The future is not prompt engineered

Since generative AI hit the mainstream, those close to it have considered prompt engineering a valuable skill. Some, at times, have labelled it the future’s most sought-after skill

This perspective gets less airtime now that Adobe, Google, Apple, and other companies have shifted the use of AI toward more consumer-friendly interfaces, however, it’s still an oft-used term… so it’s worth pausing and considering where prompt engineering is useful, and more specifically, where, it won’t be.

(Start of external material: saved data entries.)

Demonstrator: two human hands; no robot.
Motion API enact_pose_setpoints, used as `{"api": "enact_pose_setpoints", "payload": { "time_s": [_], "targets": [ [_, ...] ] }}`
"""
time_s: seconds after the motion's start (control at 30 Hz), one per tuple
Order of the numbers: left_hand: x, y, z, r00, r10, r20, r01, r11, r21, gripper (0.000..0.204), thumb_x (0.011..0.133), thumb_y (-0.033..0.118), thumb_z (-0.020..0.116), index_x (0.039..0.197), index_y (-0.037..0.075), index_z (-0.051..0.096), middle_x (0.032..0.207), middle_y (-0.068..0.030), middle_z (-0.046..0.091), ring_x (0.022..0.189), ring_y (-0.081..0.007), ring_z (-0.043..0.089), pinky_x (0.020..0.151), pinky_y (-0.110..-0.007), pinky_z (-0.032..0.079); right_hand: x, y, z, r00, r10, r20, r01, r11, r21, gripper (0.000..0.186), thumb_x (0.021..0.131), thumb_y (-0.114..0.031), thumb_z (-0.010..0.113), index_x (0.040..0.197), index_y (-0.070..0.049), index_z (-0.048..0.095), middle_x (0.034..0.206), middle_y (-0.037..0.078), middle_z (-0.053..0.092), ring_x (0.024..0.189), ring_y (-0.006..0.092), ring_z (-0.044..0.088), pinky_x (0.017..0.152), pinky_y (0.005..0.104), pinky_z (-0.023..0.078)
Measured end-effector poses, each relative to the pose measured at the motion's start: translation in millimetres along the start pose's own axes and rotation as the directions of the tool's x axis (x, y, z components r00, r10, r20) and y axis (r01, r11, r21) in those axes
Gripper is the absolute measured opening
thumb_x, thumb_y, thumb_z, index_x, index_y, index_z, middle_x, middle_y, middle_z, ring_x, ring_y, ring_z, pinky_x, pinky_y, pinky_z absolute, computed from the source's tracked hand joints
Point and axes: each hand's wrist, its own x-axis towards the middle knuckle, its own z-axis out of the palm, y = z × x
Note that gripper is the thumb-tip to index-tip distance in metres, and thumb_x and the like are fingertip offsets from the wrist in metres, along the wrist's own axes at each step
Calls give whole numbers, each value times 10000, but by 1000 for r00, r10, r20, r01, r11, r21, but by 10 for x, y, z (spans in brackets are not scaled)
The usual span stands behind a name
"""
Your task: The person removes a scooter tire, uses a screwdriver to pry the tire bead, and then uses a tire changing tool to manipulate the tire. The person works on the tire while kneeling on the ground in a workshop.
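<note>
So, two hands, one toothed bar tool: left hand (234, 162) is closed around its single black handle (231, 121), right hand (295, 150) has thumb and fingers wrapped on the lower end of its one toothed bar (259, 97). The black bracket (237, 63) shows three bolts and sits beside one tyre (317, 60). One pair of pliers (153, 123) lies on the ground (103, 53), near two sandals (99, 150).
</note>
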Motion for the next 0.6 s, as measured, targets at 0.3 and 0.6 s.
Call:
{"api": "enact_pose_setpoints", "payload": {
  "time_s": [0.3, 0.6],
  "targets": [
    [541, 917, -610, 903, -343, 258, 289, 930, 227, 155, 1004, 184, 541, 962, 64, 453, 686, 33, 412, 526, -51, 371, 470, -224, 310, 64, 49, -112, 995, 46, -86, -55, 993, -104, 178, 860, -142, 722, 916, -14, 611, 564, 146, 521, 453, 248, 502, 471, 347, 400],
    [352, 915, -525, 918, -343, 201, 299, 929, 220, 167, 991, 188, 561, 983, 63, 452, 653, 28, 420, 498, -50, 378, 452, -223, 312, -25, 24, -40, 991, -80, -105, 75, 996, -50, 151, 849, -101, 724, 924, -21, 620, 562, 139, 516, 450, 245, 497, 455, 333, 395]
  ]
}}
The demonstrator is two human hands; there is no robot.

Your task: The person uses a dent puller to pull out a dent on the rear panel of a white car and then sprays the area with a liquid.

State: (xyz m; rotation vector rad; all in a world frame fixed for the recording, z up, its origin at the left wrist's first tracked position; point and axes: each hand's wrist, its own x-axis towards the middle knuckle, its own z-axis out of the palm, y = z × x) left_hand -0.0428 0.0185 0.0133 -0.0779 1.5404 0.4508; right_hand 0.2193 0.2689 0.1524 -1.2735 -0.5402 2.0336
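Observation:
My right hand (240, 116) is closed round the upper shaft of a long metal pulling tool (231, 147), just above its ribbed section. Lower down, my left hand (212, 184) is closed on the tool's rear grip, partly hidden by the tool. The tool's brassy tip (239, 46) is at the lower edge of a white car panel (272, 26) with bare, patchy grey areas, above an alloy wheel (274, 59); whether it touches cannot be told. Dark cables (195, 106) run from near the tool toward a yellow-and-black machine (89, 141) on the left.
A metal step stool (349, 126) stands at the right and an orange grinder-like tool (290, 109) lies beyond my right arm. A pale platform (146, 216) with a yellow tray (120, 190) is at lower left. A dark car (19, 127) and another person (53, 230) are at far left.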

Let’s have a look at the dwindling relevance of prompt engineering and why its emergence into the general zeitgeist was inevitably short-lived. Along the way, we’ll look at some deficiencies that make prompt engineering appealing, while also asserting that, in most situations, it’s an inefficient use of a powerful tool — A usage that puts more work on humans at a time when we can offload that work onto machines.

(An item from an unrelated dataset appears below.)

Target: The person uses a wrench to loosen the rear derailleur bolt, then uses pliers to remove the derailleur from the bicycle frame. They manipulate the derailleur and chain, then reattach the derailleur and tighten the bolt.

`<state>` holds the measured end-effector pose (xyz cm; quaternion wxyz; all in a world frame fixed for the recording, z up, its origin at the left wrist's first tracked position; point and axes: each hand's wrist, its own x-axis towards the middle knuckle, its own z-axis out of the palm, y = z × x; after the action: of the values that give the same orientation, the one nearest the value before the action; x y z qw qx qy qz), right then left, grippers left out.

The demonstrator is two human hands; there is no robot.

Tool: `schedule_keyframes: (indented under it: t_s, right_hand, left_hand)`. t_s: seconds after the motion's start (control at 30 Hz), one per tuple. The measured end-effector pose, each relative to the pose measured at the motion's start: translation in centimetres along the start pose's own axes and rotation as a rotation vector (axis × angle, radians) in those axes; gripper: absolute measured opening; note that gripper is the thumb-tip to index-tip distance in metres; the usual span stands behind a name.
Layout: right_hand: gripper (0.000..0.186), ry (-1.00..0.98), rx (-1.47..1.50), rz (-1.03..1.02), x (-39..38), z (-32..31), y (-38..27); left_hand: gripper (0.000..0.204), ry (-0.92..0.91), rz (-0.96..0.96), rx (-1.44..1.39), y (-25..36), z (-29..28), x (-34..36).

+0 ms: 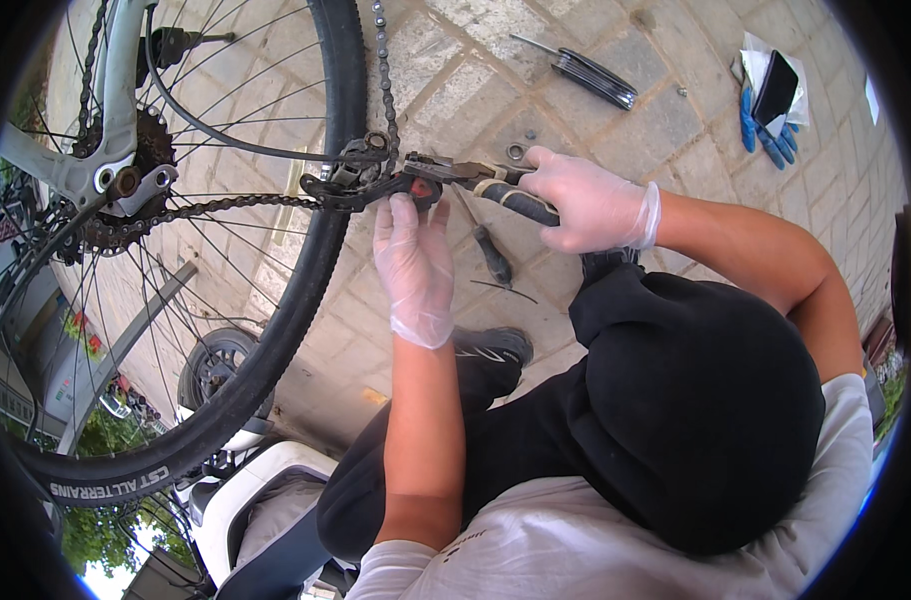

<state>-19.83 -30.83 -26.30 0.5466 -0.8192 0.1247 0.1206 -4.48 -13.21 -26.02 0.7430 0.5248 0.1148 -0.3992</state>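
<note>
My left hand (413,262), in a thin clear glove, reaches up and holds the black rear derailleur (360,180) at its red-marked end, beside the knobbly tyre (305,290). My right hand (587,205), also gloved, is closed around the black-and-cream handles of pliers (495,192). The plier jaws meet the derailleur just above my left fingertips. The chain (225,205) runs from the derailleur left to the cassette (140,170), and another stretch of it hangs down from the top.
A screwdriver (491,252) and a thin cable tie (505,290) lie on the paving below the pliers. A folding key set (587,76), a washer (515,152), blue gloves (770,135) and a black phone (775,85) lie further away. My black-trousered knee (695,400) is at the lower right.
</note>
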Motion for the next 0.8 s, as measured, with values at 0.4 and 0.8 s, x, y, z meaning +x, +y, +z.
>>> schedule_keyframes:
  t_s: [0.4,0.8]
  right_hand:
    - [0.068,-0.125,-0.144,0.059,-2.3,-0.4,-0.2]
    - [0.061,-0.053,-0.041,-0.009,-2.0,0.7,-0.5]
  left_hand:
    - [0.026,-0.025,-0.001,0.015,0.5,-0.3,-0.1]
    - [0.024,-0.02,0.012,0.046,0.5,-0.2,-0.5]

Even before the advent of more intuitive interfaces, when AI was little more than a chat box that provided little instruction or aid to the user, AI’s focus on natural language input had already solidified it as the most intuitive and adaptable computer interface users could experience.

When interacting with these interfaces, “prompting” describes the process of posing a request to an AI, and “Prompt Engineering” is the art of constructing that request carefully — so as to elicit the exact response desired.

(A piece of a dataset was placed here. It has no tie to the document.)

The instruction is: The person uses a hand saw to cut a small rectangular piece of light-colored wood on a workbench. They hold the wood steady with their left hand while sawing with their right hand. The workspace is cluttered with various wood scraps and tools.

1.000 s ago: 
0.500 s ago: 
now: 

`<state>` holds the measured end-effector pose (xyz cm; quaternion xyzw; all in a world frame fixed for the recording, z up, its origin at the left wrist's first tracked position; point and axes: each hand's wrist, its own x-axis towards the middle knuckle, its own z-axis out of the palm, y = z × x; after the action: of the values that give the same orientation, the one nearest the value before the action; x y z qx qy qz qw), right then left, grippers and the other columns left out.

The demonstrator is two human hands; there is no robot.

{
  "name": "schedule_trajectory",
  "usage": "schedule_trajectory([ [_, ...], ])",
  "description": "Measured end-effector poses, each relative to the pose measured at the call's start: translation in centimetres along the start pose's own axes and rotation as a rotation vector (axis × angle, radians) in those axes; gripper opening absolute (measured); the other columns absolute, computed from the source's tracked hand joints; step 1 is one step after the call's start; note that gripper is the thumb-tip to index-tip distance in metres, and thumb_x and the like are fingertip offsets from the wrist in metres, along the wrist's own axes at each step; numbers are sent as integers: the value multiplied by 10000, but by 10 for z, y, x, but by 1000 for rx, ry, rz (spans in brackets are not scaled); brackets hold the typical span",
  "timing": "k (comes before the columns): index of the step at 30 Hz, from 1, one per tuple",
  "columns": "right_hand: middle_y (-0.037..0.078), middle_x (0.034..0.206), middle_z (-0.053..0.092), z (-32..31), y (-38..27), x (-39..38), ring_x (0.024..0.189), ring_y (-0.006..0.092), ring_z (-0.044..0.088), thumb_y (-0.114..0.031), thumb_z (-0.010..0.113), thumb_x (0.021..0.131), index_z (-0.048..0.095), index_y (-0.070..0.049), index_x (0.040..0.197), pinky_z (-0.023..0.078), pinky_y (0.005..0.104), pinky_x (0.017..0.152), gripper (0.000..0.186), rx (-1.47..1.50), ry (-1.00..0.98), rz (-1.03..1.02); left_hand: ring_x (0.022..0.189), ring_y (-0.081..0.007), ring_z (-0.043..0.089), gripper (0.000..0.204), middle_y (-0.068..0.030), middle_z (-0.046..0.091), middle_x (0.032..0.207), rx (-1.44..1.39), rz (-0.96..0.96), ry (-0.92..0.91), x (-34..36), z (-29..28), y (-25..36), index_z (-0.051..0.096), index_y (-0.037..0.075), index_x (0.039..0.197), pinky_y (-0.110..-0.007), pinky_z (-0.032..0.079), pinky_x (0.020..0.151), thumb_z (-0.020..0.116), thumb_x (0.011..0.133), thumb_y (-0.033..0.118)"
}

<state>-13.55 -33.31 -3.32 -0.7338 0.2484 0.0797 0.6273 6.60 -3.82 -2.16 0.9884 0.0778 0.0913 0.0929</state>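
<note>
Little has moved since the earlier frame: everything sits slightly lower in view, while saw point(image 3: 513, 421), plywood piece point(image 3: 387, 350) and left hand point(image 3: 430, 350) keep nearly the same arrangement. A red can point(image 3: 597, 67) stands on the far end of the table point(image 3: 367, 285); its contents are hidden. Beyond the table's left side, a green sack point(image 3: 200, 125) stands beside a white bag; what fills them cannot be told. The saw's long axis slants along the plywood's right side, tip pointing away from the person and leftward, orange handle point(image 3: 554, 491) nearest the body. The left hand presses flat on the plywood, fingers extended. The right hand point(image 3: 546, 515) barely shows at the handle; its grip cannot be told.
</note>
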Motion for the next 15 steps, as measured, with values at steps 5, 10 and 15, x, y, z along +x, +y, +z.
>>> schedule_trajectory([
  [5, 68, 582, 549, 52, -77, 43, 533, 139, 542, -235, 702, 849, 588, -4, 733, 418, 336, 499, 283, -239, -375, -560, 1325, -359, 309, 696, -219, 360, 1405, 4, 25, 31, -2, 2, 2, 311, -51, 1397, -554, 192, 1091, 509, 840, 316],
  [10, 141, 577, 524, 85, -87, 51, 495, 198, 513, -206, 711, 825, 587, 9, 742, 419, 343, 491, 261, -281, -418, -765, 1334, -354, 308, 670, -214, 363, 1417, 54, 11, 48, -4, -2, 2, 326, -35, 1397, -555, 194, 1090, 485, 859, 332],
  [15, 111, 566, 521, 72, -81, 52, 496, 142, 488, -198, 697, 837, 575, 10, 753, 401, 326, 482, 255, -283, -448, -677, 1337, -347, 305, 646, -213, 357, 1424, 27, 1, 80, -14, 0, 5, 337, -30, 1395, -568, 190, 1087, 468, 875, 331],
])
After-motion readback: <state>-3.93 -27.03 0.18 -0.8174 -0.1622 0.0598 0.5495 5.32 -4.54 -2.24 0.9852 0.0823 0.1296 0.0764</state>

In most incarnations, this process occurs within a text-based chat box, but with multi-modal advances, it now extends to interaction using audio and images as well. This, combined with improved interfaces, means the intuitiveness of AI is even more evident now than it was previously — Regardless of where we think AI interfaces can still be improved further.

Users can interact with these models in almost any language, with any level of jargon (or no jargon), users can describe around a subject they don’t recall the name of, or ask specifics based on an already existing level of expertise. The relational mapping of AI neural nets means that it adapts to you in a way that no interface has ever been able to before. And multi-modality extends this to individuals not literate in the written word or not able to use keyboards.

In this way, AI systems reduce the knowledge and complexity put on the human operator.

Yet in a surprisingly contradictory turn, prompt engineering has arisen to help us how to adapt to the AI systems

How can a specialised prompt engineering skillset be the future for a technology whose most significant consumer offering is to reduce the need for specialised skillsets?

Prompt engineering’s relevance

It should be noted here, that developers of products that incorporate AI tooling will always need to pay special attention to prompt structure, and bad actors (or curious ones) will continue to misuse AI through prompt injection. Both of these could fall under a category of “prompt engineering” and will remain very relevant.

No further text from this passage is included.